• Provided material:
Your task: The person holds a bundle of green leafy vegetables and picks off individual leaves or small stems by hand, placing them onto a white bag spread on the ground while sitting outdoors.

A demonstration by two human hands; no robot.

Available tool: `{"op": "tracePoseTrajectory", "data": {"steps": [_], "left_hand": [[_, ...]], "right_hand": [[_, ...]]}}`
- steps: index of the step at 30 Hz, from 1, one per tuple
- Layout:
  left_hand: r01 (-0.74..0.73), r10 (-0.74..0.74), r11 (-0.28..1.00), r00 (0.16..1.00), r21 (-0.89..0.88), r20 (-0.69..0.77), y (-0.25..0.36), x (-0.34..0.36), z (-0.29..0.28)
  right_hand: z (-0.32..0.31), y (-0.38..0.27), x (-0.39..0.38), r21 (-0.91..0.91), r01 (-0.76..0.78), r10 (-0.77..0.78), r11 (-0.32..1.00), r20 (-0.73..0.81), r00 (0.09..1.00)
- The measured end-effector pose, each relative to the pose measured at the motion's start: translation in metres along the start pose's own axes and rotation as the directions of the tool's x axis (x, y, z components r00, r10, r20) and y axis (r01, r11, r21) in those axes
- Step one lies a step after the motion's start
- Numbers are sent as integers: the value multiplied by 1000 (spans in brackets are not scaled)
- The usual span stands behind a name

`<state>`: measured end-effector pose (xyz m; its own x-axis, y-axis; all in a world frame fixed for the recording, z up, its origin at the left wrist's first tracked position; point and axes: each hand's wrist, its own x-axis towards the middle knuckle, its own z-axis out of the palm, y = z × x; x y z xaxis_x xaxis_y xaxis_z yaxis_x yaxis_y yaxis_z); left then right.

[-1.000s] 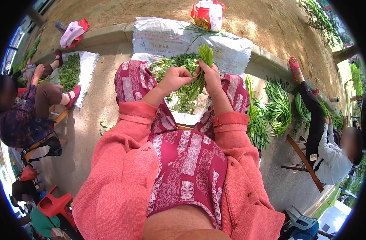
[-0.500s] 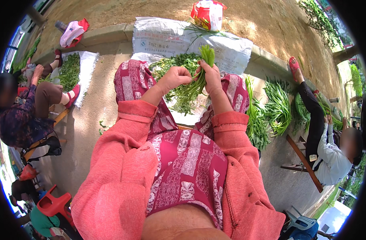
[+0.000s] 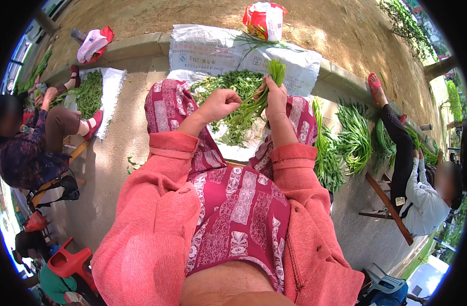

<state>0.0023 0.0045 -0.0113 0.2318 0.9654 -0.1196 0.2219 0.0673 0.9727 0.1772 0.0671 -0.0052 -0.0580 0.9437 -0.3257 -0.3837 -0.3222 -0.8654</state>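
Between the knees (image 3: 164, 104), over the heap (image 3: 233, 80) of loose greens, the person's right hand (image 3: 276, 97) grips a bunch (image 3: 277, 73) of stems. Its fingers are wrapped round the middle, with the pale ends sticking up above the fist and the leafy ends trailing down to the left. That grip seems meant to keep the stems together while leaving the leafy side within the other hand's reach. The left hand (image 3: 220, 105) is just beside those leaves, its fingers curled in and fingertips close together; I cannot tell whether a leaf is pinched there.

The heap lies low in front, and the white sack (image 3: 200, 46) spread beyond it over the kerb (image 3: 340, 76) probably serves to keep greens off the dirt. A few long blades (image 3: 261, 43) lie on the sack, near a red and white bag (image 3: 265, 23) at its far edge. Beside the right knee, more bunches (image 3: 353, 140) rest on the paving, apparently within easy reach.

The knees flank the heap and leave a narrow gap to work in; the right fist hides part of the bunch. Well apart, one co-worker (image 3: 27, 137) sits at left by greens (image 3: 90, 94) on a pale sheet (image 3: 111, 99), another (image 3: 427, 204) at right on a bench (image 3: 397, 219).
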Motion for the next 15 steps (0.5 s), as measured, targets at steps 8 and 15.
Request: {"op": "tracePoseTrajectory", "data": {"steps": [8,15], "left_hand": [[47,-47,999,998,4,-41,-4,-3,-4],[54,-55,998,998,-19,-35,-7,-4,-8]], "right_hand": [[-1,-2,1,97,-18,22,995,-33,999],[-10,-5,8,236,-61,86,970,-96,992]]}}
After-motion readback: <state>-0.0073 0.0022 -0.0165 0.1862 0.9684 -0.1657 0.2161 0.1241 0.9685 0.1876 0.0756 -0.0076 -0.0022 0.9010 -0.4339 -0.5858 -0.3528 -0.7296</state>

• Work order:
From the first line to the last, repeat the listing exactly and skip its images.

• Task output:
Your task: The person holds a bundle of green leafy vegetables and picks off individual leaves or small stems by hand, placing them onto a white bag spread on the ground while sitting outdoors.

A demonstration by two human hands; no robot.

Available tool: `{"op": "tracePoseTrajectory", "data": {"steps": [_], "left_hand": [[_, ...]], "right_hand": [[_, ...]]}}`
- steps: index of the step at 30 Hz, from 1, one per tuple
- Layout:
  left_hand: r01 (-0.74..0.73), r10 (-0.74..0.74), r11 (-0.28..1.00), r00 (0.16..1.00), r21 (-0.89..0.88), r20 (-0.69..0.77), y (-0.25..0.36), x (-0.34..0.36), z (-0.29..0.28)
  right_hand: z (-0.32..0.31), y (-0.38..0.27), x (-0.39..0.38), r21 (-0.91..0.91), r01 (-0.76..0.78), r10 (-0.77..0.78), r11 (-0.32..1.00), r20 (-0.73..0.81), r00 (0.09..1.00)
- The measured end-effector pose, each relative to the pose measured at the motion's start: translation in metres along the start pose's own axes and rotation as the directions of the tool's x axis (x, y, z components r00, r10, r20) and y axis (r01, r11, r21) in those axes
- Step one lies a step after the motion's start
- Numbers are sent as integers: the value multiplied by 1000 (spans in brackets are not scaled)
- The usual span stands behind a name

`<state>`: measured end-effector pose (xyz m; its own x-axis, y-axis; all in a world frame fixed for the recording, z up, its origin at the left wrist's first tracked position; point and axes: each hand's wrist, its own x-axis towards the middle knuckle, its own z-axis out of the palm, y = z × x; x y z xaxis_x xaxis_y xaxis_z yaxis_x yaxis_y yaxis_z); left then right.

[-1.000s] 
[-0.500s] 
[+0.000s] 

<state>0.0023 0.0045 -0.0113 0.2318 0.9654 -0.1196 0.2219 0.0673 0.9727 0.1772 0.0671 -0.0052 -0.0580 0.9437 -0.3257 -0.3837 -0.3222 -0.8654</state>
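Between the knees (image 3: 164, 104), over the heap (image 3: 233, 80) of loose greens, the person's right hand (image 3: 276, 97) grips a bunch (image 3: 277, 73) of stems. Its fingers are wrapped round the middle, with the pale ends sticking up above the fist and the leafy ends trailing down to the left. That grip seems meant to keep the stems together while leaving the leafy side within the other hand's reach. The left hand (image 3: 220, 105) is just beside those leaves, its fingers curled in and fingertips close together; I cannot tell whether a leaf is pinched there.

The heap lies low in front, and the white sack (image 3: 200, 46) spread beyond it over the kerb (image 3: 340, 76) probably serves to keep greens off the dirt. A few long blades (image 3: 261, 43) lie on the sack, near a red and white bag (image 3: 265, 23) at its far edge. Beside the right knee, more bunches (image 3: 353, 140) rest on the paving, apparently within easy reach.

The knees flank the heap and leave a narrow gap to work in; the right fist hides part of the bunch. Well apart, one co-worker (image 3: 27, 137) sits at left by greens (image 3: 90, 94) on a pale sheet (image 3: 111, 99), another (image 3: 427, 204) at right on a bench (image 3: 397, 219).
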Motion for the next 15 steps (0.5 s), as measured, targets at steps 8 and 15.
Request: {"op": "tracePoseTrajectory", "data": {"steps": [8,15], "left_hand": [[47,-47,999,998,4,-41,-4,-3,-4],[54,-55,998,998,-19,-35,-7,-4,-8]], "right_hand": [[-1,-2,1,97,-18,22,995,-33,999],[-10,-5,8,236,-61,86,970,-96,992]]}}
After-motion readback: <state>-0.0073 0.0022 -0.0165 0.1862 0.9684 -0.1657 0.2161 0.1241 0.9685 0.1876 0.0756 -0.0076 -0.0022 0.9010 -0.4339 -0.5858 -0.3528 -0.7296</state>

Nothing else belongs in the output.